1時間掛けて、田原が死ぬ過程と人間関係の狂いを説明される序盤はイラつくし、ぼぎわんの影響力が凄まじく、容易に人が狂っていく様は気持ちが悪い。
田原はパーフェクトな父親では無かったが、妻の家庭環境も大概でその影響も目立つ状況に悲しくなる。

無惨な結果の田原家に繋がった比嘉姉妹はいいキャラ立ちをしており、後半ぼぎわんとの対決に期待感が高まる。

死の匂いに惹かれる子どもと生に惹かれる怪物、誰もが1度くらいは覚えのあるネガティブな感覚に囚われる件はエグい。

そして比嘉琴子(姉)が儀式のために呼んだ仲間(霊能者)だが、沖縄のお婆達が交通事故でやられてしまった途端、別途で集まる仲間が異常を察知して命懸けの覚悟になるのはオーバーではあるが、ちょっとカッコ良かった。
しかし公権力まで利用するユタの力は計り知れない。
霊能者逢坂(柴田理恵)は当て馬かと思ったがちゃんと出番があって良かった(笑)

霊能者以外の人々がこぞって心が弱く田原夫婦、友人津田、野崎……ことごとくぼぎわんに取り込まれていく。

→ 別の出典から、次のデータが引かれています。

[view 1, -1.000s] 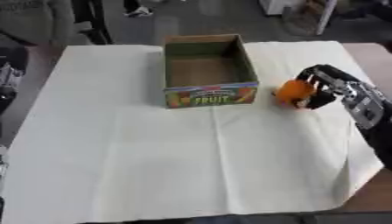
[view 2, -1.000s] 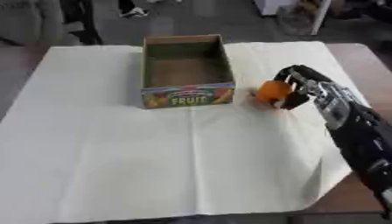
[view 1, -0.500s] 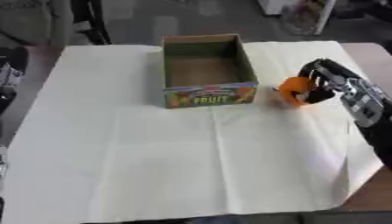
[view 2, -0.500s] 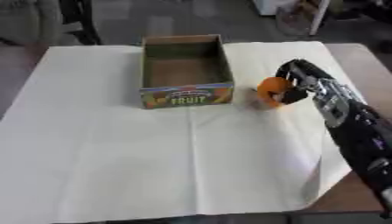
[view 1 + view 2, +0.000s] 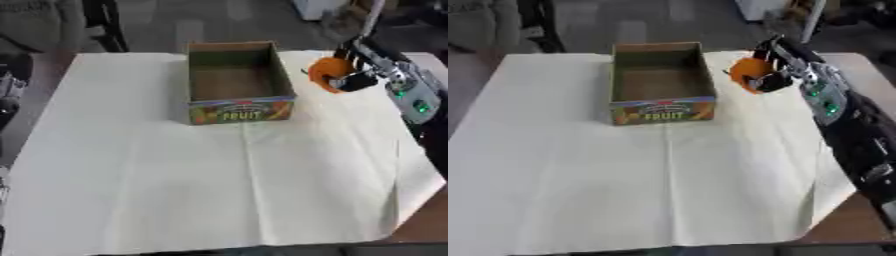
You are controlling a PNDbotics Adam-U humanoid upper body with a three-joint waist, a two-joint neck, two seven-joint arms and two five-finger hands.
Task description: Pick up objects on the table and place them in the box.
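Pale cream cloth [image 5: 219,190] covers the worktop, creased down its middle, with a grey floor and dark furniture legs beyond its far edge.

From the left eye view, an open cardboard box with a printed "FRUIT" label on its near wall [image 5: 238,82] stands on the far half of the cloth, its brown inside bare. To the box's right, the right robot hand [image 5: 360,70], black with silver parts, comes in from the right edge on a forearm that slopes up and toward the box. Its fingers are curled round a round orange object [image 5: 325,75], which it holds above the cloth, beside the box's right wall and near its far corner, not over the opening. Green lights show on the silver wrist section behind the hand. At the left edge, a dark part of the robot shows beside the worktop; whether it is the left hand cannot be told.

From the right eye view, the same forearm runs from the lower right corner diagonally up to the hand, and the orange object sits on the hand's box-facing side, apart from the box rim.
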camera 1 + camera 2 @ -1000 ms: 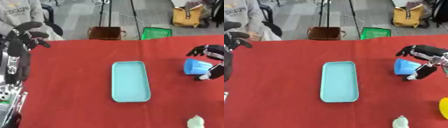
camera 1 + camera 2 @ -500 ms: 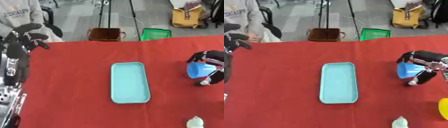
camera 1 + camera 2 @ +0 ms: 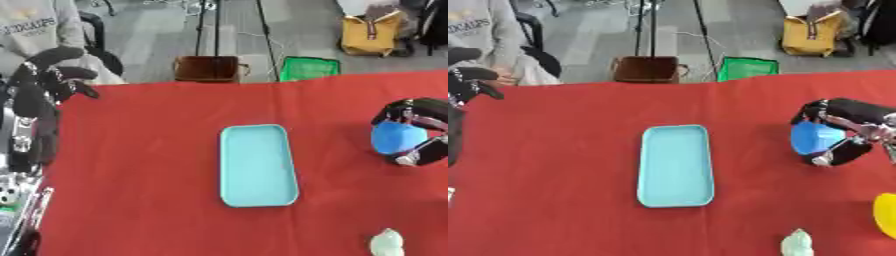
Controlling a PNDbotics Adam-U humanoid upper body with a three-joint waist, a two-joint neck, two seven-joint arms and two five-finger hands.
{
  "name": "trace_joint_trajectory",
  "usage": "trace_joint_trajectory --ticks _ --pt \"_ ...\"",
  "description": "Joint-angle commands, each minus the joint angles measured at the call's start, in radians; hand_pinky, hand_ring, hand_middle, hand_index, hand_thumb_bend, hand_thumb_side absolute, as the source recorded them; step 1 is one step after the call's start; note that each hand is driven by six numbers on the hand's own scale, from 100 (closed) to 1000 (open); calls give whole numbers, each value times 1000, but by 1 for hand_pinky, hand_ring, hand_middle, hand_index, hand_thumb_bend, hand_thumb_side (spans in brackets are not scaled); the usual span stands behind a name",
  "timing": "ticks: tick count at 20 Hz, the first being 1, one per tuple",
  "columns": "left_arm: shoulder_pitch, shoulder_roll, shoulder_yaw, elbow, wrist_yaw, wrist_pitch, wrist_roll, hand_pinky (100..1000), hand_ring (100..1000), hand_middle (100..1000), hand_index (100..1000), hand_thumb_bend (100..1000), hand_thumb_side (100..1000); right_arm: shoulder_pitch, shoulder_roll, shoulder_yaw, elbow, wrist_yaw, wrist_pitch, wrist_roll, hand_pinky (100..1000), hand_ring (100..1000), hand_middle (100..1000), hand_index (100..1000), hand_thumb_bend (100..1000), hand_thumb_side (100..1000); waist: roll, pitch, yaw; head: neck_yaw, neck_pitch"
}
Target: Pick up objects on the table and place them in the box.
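Blue rounded object, plastic-looking and cup-like as far as I can make out, sits inside my right hand, whose black fingers and thumb now curl around it at the right side of the table; a second ago that hand was only arched above it with the fingers spread, so I read this as the grasp closing, and the object looks to have come slightly toward me with the hand. I judge the pick is made or nearly so, and the carry to the light blue rectangular tray lying empty at the table's centre, well apart from the hand, is what comes next. My left hand hangs raised at the left edge, fingers loosely bent and holding nothing, much as before. Near the front edge a small pale green lumpy thing waits, and a yellow rounded thing shows at the right border. A red cloth covers the table. Beyond it I see a grey floor with a brown box, a green crate and a yellow bag.
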Motion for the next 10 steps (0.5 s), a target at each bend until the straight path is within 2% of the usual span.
trace_joint_trajectory --ticks 1,6,10 --pt "-6 19 4 -19 5 2 0 519 654 738 805 559 764 -40 -25 17 -83 -69 -101 71 672 701 750 824 516 230 -12 -28 -1 -2 -3" --pt "-11 20 2 -19 10 4 -2 519 655 738 805 560 763 -48 1 74 -172 -162 -112 115 674 701 748 820 518 223 -16 -29 5 -6 -6" --pt "-11 22 1 -19 13 2 -3 520 655 738 805 561 760 -41 6 104 -195 -172 -112 195 702 735 775 843 558 241 -16 -32 14 -11 -8"
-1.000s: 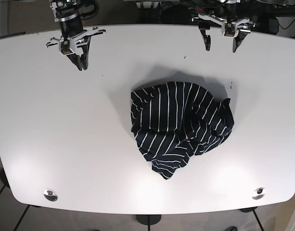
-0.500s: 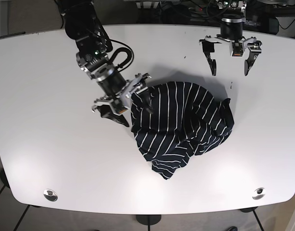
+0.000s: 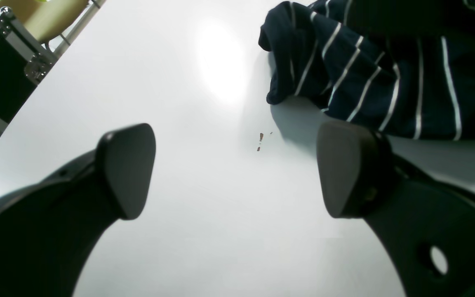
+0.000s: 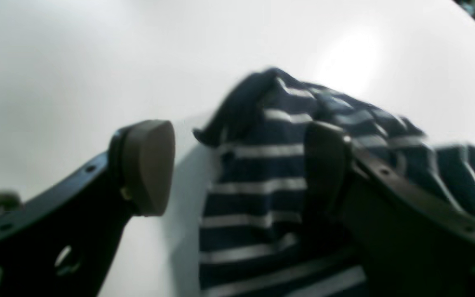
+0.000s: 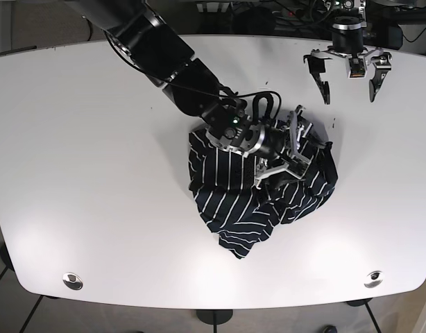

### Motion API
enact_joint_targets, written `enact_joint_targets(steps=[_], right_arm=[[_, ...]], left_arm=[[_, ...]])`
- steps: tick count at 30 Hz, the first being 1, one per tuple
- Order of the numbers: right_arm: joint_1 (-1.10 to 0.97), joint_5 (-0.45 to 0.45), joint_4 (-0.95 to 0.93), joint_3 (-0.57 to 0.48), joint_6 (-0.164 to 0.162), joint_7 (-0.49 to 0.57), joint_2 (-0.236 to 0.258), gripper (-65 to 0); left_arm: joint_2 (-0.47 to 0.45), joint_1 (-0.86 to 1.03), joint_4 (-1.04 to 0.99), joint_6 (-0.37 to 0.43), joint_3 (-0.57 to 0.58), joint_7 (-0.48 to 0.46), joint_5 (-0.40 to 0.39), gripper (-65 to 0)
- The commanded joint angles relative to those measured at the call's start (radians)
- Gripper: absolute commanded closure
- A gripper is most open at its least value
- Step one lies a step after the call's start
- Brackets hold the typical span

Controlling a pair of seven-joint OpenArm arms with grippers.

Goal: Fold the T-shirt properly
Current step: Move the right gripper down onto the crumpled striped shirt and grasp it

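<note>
T-shirt (image 5: 258,187): we are seeing it lying crumpled in a dark, white-striped heap near the middle of the white counter (image 5: 81,187), nothing folded yet.
Right pincer (image 5: 286,156): we are reaching over the heap with jaws spread; in the right wrist view one finger is sitting over the striped cloth and the other over bare counter, grasping nothing.
Left pincer (image 5: 348,76): we are hovering it near the far edge, released, apart from the shirt.
Risk: we are judging that closing here could pinch several layers at once, so lifting would drag the whole bundle instead of spreading it.
Writing: we are finding no readable brand or label.
</note>
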Motion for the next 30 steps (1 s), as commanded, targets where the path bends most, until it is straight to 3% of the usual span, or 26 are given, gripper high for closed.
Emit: enact_joint_targets(steps=[1,3,8,13,16,23,27,28,30], right_arm=[[0.067,0.015,-0.038,-0.01,0.003,0.045,-0.008,-46.8],[0.123,0.058,-0.084,-0.066,0.0,0.088,-0.008,-46.8],[0.261,0.227,-0.292,-0.079,0.008,0.122,-0.008,-46.8],[0.287,0.233,-0.376,-0.079,0.011,0.144,-0.008,-46.8],[0.285,0.242,-0.381,-0.15,0.026,0.142,-0.008,-46.8],[0.239,0.231,-0.413,-0.156,0.026,0.15,-0.008,-46.0],[0.231,0.233,-0.476,-0.156,0.013,0.223,-0.008,-45.3],[0.231,0.233,-0.491,-0.156,0.013,0.228,-0.008,-42.8],[0.231,0.233,-0.502,-0.156,0.013,0.254,-0.008,-28.9]], left_arm=[[0.004,0.009,0.016,0.007,-0.013,-0.025,-0.002,-56.7],[0.028,0.009,0.016,0.006,-0.016,-0.025,-0.002,-56.7],[0.036,0.006,0.016,0.006,-0.014,-0.025,-0.002,-56.7],[0.038,0.005,0.016,0.006,-0.01,-0.025,-0.002,-56.7],[0.038,0.005,0.016,0.006,-0.01,-0.025,-0.002,-56.7],[0.038,0.002,0.016,0.006,-0.01,-0.025,-0.002,-56.7],[0.032,0.002,0.016,0.006,-0.01,-0.025,-0.002,-56.7],[0.032,0.002,0.016,0.006,-0.01,-0.025,-0.002,-56.7],[0.03,0.002,0.016,0.006,-0.01,-0.025,-0.002,-56.7]])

あまりにも凶悪なぼぎわんではあるが野崎の一言で正体がうっすらと見えると、ただお祓いするだけで良いのか?と考えてしまう。

大昔に児童虐待どころでは無い間引きを行っていた事と今現代も変わらず様々な命が虐待で失われる事態は経済的発展を遂げても何一つ解決していない事を悲しく思う。
これはぼぎわんが暴れまくってもしゃあないと思う。

それにしてもぼぎわん自体のちからがあまりにも凄い。
建物ぶっ壊すレベルなのに、人間1人1人の心の裏側のキズを見逃さず、背中の咬みキズなど関係なく身体に侵入されたであろう描写は、過去にあった邦画ホラーと比べるとインパクトがある。

この凶悪、強大なぼぎわんを祓う為の儀式に様々な宗教を動員するのは、やり方を選ばない独特な手法なのか?どれかが効いたらそれで良しと言うことか?

ただし観るがわとしての怖さと言う点ではそれほどではない。登場人物のひ弱さに不安感を募らせて見続けてしまう作品。
誰にだって失くしたくないものがあるから、弱点も…。
子流しや流産、堕胎とネガティブなテーマが全編にあるため、ナチュラルにドロドロした感じがあり、その分観る人を選ぶところもあるかも知れない。

ラストはどうなったかが曖昧で次回作あるなら観てみたい。

個人的には黒木華が喫煙しているシーンに「吸うんだ?」と驚いた。色んな役がこなせるのはやはり凄いと言うことか?
勝手なイメージを黒木華に持っていた事を確認できた。